__Exercise prompt__: Using the material below, return exactly the lines between the one holding "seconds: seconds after" and the one holding "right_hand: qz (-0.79", inclusive, and no others.

__Data block__:
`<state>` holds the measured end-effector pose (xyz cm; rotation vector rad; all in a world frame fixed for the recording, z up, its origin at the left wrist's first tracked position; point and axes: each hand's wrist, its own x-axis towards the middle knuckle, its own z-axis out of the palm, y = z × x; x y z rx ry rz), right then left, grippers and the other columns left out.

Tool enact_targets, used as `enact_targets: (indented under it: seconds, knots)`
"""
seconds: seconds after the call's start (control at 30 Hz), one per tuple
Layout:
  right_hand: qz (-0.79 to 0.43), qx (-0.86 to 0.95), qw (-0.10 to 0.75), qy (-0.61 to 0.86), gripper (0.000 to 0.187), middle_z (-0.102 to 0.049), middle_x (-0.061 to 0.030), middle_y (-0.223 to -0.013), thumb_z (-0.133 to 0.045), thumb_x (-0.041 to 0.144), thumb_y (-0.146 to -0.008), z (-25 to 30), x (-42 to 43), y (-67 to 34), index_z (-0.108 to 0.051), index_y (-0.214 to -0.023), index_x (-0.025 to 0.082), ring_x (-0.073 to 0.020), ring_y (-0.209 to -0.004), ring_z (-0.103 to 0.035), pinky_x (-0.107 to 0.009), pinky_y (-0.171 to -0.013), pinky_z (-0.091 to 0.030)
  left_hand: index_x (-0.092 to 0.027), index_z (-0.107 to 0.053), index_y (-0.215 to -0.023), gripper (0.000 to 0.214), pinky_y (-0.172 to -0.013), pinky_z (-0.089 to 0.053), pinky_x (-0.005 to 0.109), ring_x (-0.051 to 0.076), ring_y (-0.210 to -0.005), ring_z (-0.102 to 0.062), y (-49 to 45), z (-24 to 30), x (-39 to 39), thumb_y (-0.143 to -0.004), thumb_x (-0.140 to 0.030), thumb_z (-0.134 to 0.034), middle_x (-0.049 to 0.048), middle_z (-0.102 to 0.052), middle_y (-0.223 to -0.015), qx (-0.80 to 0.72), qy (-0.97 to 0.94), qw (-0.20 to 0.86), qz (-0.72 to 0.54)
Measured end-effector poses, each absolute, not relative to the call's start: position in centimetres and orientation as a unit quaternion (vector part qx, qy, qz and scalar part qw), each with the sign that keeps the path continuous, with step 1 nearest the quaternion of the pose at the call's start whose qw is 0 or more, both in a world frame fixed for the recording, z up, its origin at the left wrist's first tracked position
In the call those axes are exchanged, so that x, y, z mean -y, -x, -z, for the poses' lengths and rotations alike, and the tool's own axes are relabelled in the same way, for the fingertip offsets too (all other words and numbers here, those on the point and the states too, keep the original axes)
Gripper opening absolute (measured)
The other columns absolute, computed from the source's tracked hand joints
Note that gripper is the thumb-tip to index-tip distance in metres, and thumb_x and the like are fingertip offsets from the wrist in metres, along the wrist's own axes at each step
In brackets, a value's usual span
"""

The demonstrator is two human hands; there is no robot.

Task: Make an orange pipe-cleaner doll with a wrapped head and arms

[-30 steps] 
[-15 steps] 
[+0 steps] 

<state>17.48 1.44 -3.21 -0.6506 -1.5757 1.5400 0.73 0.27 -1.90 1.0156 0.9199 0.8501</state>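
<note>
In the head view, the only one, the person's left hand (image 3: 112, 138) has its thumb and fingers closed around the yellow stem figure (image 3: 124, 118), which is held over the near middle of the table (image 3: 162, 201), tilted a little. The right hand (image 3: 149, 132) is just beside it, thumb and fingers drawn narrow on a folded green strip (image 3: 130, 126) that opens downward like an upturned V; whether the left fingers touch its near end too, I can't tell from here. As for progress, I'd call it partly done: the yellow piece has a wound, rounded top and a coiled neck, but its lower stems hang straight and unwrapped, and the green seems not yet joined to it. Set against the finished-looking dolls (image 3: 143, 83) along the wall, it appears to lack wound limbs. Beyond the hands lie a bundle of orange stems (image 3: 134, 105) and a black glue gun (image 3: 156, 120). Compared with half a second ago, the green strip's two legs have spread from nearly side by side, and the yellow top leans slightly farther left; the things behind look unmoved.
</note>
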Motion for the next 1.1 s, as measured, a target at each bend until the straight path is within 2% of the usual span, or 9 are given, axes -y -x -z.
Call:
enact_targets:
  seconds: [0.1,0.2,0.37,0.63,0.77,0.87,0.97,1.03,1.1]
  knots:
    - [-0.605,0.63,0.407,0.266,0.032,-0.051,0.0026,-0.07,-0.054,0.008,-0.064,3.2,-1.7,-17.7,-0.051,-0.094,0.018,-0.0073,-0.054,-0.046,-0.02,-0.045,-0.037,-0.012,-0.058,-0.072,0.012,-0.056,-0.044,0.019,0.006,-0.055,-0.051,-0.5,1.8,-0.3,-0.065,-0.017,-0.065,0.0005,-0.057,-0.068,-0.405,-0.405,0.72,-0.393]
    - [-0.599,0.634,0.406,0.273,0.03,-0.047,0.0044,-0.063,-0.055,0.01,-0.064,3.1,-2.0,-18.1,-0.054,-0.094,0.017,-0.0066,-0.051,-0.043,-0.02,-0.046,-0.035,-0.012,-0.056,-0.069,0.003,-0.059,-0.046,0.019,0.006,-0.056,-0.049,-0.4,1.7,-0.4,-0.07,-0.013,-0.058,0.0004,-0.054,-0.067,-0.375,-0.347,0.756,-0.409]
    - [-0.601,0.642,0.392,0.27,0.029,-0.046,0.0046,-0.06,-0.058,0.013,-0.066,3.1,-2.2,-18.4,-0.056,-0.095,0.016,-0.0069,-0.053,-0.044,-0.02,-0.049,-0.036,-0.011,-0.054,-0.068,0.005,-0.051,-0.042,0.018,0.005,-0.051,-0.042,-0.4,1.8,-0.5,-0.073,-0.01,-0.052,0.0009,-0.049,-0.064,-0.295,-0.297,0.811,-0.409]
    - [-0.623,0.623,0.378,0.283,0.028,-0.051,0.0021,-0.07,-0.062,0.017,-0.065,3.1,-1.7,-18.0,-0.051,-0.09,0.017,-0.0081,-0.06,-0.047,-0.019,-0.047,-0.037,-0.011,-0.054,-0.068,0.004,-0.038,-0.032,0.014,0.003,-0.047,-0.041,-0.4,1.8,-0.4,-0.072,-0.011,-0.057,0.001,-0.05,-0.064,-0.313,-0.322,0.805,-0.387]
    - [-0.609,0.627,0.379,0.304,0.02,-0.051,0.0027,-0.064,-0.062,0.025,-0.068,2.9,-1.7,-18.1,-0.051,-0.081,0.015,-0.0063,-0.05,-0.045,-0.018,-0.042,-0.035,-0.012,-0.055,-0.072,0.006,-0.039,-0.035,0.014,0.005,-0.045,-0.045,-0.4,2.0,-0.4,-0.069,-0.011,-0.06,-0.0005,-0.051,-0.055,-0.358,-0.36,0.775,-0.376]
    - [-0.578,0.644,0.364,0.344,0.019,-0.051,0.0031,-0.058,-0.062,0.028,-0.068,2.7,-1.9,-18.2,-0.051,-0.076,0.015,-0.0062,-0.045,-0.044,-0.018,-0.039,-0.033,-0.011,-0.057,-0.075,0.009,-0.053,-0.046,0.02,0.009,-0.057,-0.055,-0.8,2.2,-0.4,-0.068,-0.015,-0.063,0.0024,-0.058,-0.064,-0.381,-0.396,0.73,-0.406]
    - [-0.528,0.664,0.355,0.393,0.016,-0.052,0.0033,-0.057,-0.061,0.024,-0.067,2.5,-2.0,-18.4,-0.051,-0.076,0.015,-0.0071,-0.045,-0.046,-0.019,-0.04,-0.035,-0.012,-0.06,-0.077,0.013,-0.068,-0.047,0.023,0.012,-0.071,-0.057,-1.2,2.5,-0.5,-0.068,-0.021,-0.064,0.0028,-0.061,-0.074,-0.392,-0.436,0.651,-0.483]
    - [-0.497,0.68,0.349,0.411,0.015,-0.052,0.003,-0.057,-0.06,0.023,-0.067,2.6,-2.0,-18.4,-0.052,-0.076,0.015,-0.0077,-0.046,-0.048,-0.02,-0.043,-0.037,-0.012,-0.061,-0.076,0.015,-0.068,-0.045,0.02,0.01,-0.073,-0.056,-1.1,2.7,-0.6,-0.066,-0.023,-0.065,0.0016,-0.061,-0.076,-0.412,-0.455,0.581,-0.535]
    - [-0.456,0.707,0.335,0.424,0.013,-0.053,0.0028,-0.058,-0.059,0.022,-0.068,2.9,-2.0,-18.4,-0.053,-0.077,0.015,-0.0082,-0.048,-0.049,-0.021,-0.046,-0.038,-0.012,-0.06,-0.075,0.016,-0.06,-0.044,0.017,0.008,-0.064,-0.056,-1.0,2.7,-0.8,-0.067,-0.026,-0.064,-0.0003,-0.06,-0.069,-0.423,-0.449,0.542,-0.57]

__Task output__:
seconds: seconds after the call's start (control at 30 Hz), one per tuple
Layout:
  right_hand: qz (-0.79 to 0.43), qx (-0.86 to 0.95), qw (-0.10 to 0.75), qy (-0.61 to 0.86), gripper (0.000 to 0.187), middle_z (-0.102 to 0.049), middle_x (-0.061 to 0.030), middle_y (-0.223 to -0.013), thumb_z (-0.133 to 0.045), thumb_x (-0.041 to 0.144), thumb_y (-0.146 to -0.008), z (-25 to 30), x (-42 to 43), y (-67 to 34), index_z (-0.108 to 0.051), index_y (-0.214 to -0.023), index_x (-0.025 to 0.082), ring_x (-0.073 to 0.020), ring_y (-0.209 to -0.004), ring_z (-0.103 to 0.035), pinky_x (-0.107 to 0.009), pinky_y (-0.171 to -0.013), pinky_z (-0.091 to 0.030)

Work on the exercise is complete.